**EXERCISE:**
Because the images are not wanted, restate every line below word for word without them.

[[ SOURCE MATERIAL, beginning ]]

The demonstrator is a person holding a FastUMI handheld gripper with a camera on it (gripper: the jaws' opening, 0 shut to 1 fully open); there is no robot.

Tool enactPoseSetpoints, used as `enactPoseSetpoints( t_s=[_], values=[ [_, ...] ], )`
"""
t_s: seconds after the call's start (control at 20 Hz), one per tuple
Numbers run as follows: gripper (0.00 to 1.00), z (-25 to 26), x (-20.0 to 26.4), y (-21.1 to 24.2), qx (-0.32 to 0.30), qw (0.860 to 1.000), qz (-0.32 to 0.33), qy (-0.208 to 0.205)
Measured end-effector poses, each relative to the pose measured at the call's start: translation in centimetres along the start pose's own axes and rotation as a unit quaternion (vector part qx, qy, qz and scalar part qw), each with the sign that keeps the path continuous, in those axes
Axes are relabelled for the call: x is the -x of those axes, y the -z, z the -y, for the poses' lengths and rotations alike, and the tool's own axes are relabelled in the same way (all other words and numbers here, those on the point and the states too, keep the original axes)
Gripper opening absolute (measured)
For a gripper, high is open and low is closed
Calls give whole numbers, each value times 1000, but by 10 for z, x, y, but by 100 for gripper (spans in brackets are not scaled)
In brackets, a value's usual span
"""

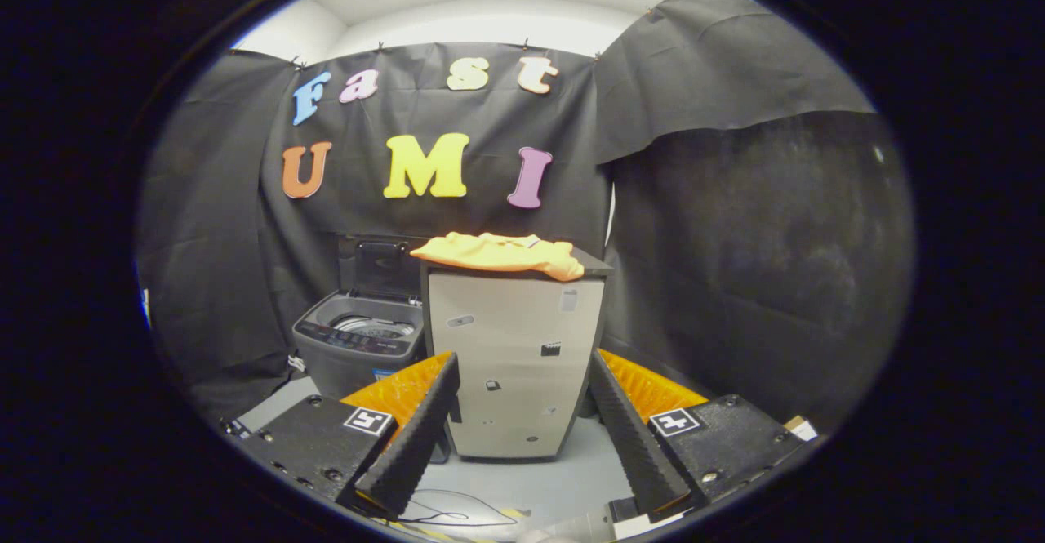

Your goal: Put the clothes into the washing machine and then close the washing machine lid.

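A yellow-orange garment [502, 253] lies crumpled on top of a tall pale cabinet [514, 363] straight ahead, well beyond my fingers. To the cabinet's left stands a small grey top-loading washing machine [359, 347] with its dark lid [377, 269] raised upright against the wall, the drum opening visible. My gripper [522, 380] is open, its two fingers spread wide with nothing between them, framing the cabinet's lower front from a distance.
Black cloth walls close the booth at the back, left and right. The cabinet stands on a grey floor [531, 482]. A thin cable [441, 514] lies on the floor just below the fingers.
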State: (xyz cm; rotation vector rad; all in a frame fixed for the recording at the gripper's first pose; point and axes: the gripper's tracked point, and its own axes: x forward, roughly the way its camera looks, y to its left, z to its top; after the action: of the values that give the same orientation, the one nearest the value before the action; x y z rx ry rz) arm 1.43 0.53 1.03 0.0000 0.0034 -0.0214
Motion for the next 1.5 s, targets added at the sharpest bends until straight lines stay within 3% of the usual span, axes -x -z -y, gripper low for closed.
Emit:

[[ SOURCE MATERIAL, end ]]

**OUTPUT OF THE TASK:**
The demonstrator is a person holding a FastUMI handheld gripper with a camera on it (gripper: the jaws' opening, 0 shut to 1 fully open); there is no robot.

Tool enactPoseSetpoints, used as `enactPoseSetpoints( t_s=[_], values=[ [_, ...] ], )`
"""
t_s: seconds after the call's start (control at 20 Hz), one per tuple
Numbers run as follows: gripper (0.00 to 1.00), z (-25 to 26), x (-20.0 to 26.4), y (-21.1 to 24.2), qx (-0.32 to 0.30), qw (0.860 to 1.000), qz (-0.32 to 0.33), qy (-0.208 to 0.205)
Measured end-effector poses, each relative to the pose measured at the call's start: translation in centimetres along the start pose's own axes and rotation as a unit quaternion (vector part qx, qy, qz and scalar part qw), each with the sign that keeps the path continuous, in those axes
Axes are relabelled for the call: x is the -x of those axes, y the -z, z the -y, for the poses' lengths and rotations alike, and the tool's own axes are relabelled in the same way (all other words and numbers here, those on the point and the states too, keep the original axes)
Gripper opening absolute (measured)
For a gripper, high is open and low is closed
Calls give whole numbers, each value times 1000, but by 10 for z, x, y, but by 100 for gripper (spans in brackets are not scaled)
In brackets, a value's usual span
"""


Your goal: Put the clothes into the washing machine and then close the washing machine lid.

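A yellow-orange garment [502, 253] lies crumpled on top of a tall pale cabinet [514, 363] straight ahead, well beyond my fingers. To the cabinet's left stands a small grey top-loading washing machine [359, 347] with its dark lid [377, 269] raised upright against the wall, the drum opening visible. My gripper [522, 380] is open, its two fingers spread wide with nothing between them, framing the cabinet's lower front from a distance.
Black cloth walls close the booth at the back, left and right. The cabinet stands on a grey floor [531, 482]. A thin cable [441, 514] lies on the floor just below the fingers.
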State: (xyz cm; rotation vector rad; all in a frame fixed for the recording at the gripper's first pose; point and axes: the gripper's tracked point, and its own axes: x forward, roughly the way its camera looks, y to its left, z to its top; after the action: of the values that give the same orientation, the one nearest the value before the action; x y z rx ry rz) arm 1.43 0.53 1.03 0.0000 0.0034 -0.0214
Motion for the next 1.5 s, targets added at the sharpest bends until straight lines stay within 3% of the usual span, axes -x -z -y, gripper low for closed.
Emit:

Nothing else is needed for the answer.